Chronic illness is a normal reaction to an abnormal world

Meditating outdoors is a good health practice

If I had to capture one of my key principles in my practice in a single sentence, it would be this: chronic illness is a normal reaction to an abnormal world or situation. This applies to all conditions, both physical and psychological, as well as psychosomatic chronic complaints. That division is a distinction made by our Western medicine anyway. Personally, I don’t subscribe to it. I see human beings as a whole, not as separate bodies or minds. So, when I talk about ‘your body’, I mean the whole of you that carries you through life. Now that we’ve made that clear, we can move on to the important stuff.

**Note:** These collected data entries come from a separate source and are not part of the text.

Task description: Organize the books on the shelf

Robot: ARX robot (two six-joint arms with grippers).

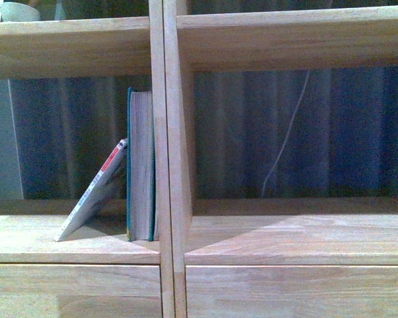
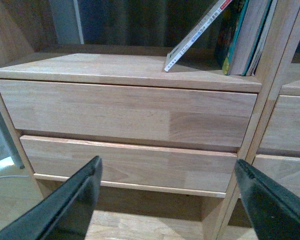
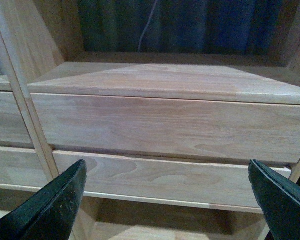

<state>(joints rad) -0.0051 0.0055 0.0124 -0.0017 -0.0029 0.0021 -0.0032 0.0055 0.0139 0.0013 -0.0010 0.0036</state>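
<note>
Paperback (image 1: 96, 192) with unreadable spine print leans on upright teal book (image 1: 140, 165).

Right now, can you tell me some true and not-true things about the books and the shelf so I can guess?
1. The thin paperback leans against the teal book. True.
2. The teal book lies flat. False: it stands upright beside the central divider.
3. Both books sit in the right compartment. False: they are in the left one.
4. The left gripper holds a book. False: its jaws are open and empty.
5. The right gripper faces drawer fronts. True.
</note>
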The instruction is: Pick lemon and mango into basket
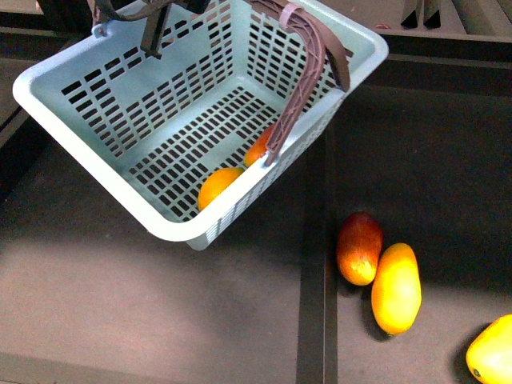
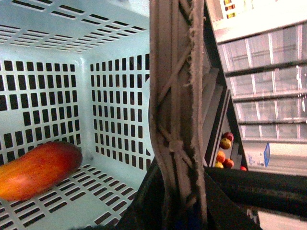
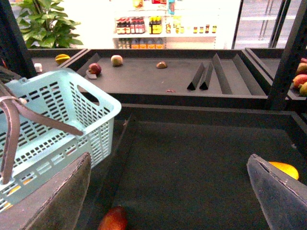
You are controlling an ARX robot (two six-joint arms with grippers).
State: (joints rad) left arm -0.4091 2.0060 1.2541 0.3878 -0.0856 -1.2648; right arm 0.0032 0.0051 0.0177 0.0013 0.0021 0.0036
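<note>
Lemon (image 1: 218,186) and mango (image 1: 260,148) already lie inside the basket (image 1: 104,172), down in its lowest corner, the lemon on the near side of the mango and close to it.

Nearest you, well clear of the basket on its right, a yellow fruit (image 1: 492,352) is cut off by the corner of the front view. Closer to the basket a long yellow mango (image 1: 396,288) lies on the dark shelf (image 1: 160,304), touching a red fruit (image 1: 359,248) that sits just below the basket's low corner.

Your right gripper (image 3: 168,201) hovers over this shelf, to the right of the basket, with its fingers (image 3: 62,201) spread wide and nothing between them.

The basket is tilted, its right rim high, and a brown handle (image 1: 308,64) hangs across the mango.

On the left wrist camera you look past the handle into the basket, where the mango rests on the slotted floor. You cannot tell from it whether the left gripper's fingers are closed.

Beyond the basket, a far shelf (image 3: 144,76) carries a few scattered fruits.
</note>
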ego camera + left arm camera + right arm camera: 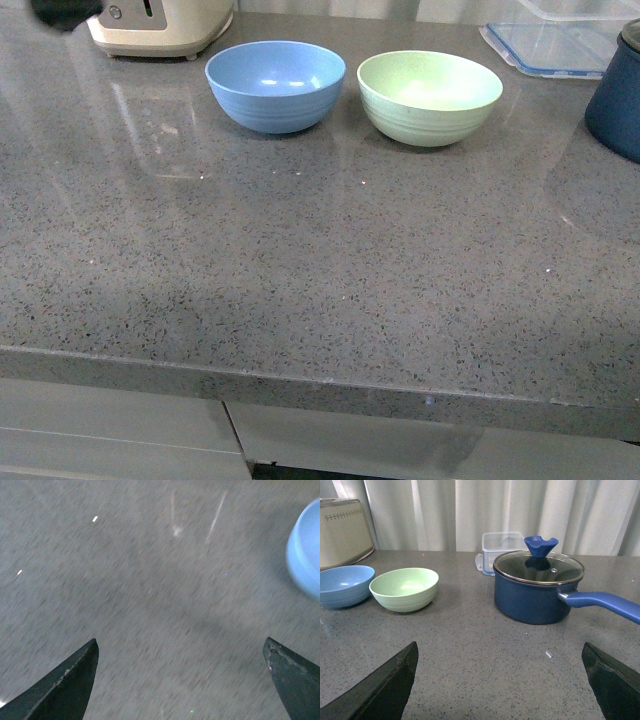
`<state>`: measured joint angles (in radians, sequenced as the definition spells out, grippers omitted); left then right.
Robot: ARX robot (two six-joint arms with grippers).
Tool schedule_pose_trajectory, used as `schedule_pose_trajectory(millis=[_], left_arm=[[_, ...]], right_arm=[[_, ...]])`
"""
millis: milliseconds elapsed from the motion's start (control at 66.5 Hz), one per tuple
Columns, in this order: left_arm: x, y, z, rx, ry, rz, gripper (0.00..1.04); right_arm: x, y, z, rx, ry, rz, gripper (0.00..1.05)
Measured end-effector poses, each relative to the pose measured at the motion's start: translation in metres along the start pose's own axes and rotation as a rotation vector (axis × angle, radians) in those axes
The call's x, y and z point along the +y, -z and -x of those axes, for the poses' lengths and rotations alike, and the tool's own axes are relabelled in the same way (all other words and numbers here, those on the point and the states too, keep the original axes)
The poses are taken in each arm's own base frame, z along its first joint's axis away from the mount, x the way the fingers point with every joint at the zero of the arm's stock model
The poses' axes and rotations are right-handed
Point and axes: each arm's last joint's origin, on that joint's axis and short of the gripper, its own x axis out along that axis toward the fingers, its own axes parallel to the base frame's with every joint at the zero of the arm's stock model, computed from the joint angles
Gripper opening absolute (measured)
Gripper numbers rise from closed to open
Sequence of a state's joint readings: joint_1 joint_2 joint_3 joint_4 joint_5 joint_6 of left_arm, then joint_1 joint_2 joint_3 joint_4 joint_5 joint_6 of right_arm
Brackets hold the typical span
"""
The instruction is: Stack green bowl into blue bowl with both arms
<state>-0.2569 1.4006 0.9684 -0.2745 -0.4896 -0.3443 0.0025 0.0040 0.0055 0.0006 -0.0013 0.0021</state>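
The blue bowl [276,84] and the green bowl [430,96] stand upright side by side, a little apart, at the back of the grey counter, blue to the left of green. Both look empty. Neither arm shows in the front view. My left gripper [180,652] is open over bare counter, and an edge of the blue bowl [306,555] shows at the side of its view. My right gripper [500,652] is open and empty low over the counter; the green bowl [404,588] and blue bowl [344,585] lie well ahead of it.
A dark navy pot [617,92] with a glass lid and long handle [538,586] stands right of the green bowl. A clear plastic container [552,38] is behind it. A cream toaster [160,24] stands back left. The counter's front edge [320,385] runs below.
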Motion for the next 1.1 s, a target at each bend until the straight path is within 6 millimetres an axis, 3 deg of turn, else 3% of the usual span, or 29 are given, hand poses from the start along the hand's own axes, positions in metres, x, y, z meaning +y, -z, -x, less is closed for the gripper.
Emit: schedule_pose_trajectory(millis=[165, 286, 496, 557, 632, 722, 797, 1008, 1098], left_arm=[[0.050, 0.071, 0.042, 0.127, -0.100, -0.018, 0.98], [0.079, 0.110, 0.060, 0.187, -0.172, -0.022, 0.98], [0.082, 0.111, 0.063, 0.167, -0.150, -0.004, 0.97], [0.084, 0.119, 0.055, 0.030, 0.067, 0.038, 0.88], [0.088, 0.134, 0.052, -0.267, 0.290, 0.018, 0.74], [0.092, 0.127, 0.061, -0.547, 0.356, -0.011, 0.57], [0.097, 0.124, 0.066, -0.612, 0.364, -0.030, 0.44], [0.108, 0.140, 0.062, -0.599, 0.337, -0.059, 0.03], [0.109, 0.143, 0.064, -0.607, 0.335, -0.063, 0.04]], right_arm=[[0.000, 0.000, 0.000, 0.000, 0.000, 0.000, 0.95], [0.000, 0.000, 0.000, 0.000, 0.000, 0.000, 0.95], [0.000, 0.000, 0.000, 0.000, 0.000, 0.000, 0.95], [0.000, 0.000, 0.000, 0.000, 0.000, 0.000, 0.95], [0.000, 0.000, 0.000, 0.000, 0.003, 0.000, 0.95], [0.000, 0.000, 0.000, 0.000, 0.000, 0.000, 0.95], [0.000, 0.000, 0.000, 0.000, 0.000, 0.000, 0.95], [0.000, 0.000, 0.000, 0.000, 0.000, 0.000, 0.95], [0.000, 0.000, 0.000, 0.000, 0.000, 0.000, 0.95]])
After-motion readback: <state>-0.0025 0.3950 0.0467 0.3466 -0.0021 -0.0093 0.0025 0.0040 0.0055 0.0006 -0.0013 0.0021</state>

Every chronic complaint is a logical consequence of events or situations in your life that are or were abnormal, prompting your body to activate a survival mechanism. Viewed in this way, chronic illness shows that your body is actually your greatest ally. Its primary task is to protect you, and it goes to great lengths to do so.

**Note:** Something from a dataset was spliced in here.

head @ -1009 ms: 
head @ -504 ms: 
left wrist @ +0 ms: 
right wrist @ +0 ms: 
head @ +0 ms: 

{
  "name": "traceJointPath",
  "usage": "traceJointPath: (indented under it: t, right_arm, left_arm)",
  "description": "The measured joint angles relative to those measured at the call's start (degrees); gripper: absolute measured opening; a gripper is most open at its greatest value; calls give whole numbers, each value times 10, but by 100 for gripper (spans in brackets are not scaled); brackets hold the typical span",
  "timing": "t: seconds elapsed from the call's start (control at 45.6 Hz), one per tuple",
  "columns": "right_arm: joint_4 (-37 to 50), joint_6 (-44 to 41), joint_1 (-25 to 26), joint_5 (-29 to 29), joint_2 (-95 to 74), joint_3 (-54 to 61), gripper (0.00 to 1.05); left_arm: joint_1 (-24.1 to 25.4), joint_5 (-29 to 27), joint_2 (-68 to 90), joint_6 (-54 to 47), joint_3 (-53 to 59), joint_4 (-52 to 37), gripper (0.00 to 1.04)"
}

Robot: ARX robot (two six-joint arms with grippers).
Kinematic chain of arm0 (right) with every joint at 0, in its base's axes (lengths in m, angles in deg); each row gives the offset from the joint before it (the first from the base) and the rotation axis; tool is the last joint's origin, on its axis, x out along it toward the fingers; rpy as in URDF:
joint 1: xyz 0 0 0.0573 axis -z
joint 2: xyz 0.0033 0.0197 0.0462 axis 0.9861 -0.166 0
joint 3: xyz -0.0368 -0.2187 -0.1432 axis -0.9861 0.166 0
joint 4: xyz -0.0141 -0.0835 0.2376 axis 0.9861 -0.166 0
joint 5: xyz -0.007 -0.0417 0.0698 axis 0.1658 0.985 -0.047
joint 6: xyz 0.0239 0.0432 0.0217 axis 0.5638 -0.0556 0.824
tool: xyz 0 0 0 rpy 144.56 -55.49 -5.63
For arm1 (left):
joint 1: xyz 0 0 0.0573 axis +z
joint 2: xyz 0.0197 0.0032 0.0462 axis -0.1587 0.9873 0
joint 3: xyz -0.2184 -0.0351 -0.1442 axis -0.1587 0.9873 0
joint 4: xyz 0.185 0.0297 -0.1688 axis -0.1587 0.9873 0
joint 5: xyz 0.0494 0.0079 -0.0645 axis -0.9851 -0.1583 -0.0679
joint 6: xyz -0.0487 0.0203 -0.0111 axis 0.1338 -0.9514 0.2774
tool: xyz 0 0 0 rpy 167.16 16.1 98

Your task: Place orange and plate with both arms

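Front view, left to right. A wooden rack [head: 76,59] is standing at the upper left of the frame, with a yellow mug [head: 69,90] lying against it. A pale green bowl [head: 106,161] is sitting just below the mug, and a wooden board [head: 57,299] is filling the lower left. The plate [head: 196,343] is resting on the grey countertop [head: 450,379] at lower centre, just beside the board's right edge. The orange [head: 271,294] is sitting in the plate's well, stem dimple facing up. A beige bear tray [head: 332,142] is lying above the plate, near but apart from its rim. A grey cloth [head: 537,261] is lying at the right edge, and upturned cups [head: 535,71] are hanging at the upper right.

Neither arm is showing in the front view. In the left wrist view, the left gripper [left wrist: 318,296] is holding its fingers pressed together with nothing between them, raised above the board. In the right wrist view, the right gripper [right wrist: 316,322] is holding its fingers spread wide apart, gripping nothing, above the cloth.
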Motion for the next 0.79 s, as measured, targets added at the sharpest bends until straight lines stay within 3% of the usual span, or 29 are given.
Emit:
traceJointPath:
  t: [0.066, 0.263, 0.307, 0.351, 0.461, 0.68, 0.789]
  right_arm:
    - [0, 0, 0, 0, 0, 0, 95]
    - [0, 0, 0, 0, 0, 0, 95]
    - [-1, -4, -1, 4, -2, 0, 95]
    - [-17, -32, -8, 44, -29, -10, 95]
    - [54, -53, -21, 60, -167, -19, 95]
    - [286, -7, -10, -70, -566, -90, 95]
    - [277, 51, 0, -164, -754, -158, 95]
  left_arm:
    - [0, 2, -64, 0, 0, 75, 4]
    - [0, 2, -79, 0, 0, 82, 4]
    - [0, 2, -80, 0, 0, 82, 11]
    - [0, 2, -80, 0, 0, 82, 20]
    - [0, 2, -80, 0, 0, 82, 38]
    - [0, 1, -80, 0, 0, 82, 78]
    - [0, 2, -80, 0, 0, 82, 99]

Illness as a battle with the body as the enemy

When I talk to people with chronic conditions in everyday life, I often hear them speak about their condition as if it’s something that was inflicted upon them. They use language that describes victimhood and conflict. They do battle against an illness and feel abandoned by their bodies. The illness itself seems separate from everything else in their lives. They feel like pawns in a medical game that involves luck rather than skill. Above all, they believe there’s nothing they can do about it.

This is not surprising. In our conventional Western medicine, this attitude is encouraged. However, this perspective does not reflect the truth and is not conducive to solving the problem. We have already established that, in that same world of conventional medicine, solving the problem of chronic illness is rarely seen as an achievable goal. Symptom management is often promoted as the highest possible aim. But that view is incorrect. More is possible. And it all starts with looking at the situation differently.

A healthy view of chronic illness

If you manage to look at our world from a distance, while realising that we started out as hunters and gatherers – usually a bit of both – living in small groups with strong social cohesion, and then see how we live now, something is likely to stir inside of you. Perhaps it’s a feeling of discomfort, wonder, amazement, or even astonishment. We have become so far removed from what we truly are – animals living in connection with the earth around us – that it can’t help but cause friction. This affects our sense of security and, consequently, our health. And that’s me not even mentioning the impact that personal traumas can have on our health.

Reading this, you might wonder how it’s possible that there are still healthy people in our Western world. Well, first of all, there are fewer and fewer. But they do exist. I am one of them, and I am fortunate to know many others. What these people generally have in common is that they realise that they, or their bodies, aren’t the ones that are aberrant, but the world is. Additionally, they are proactive in taking care of themselves. They do not see themselves as victims and do not fight against their bodies or, rather, themselves. They treat their bodies as important allies and take their signals seriously. Furthermore, they do not see their health as something separate from how they live their lives or what the world throws at them. In short, they are fully aware that their body is in the right and do not buy into the glamour that our society puts on us, insisting our way of living is normal.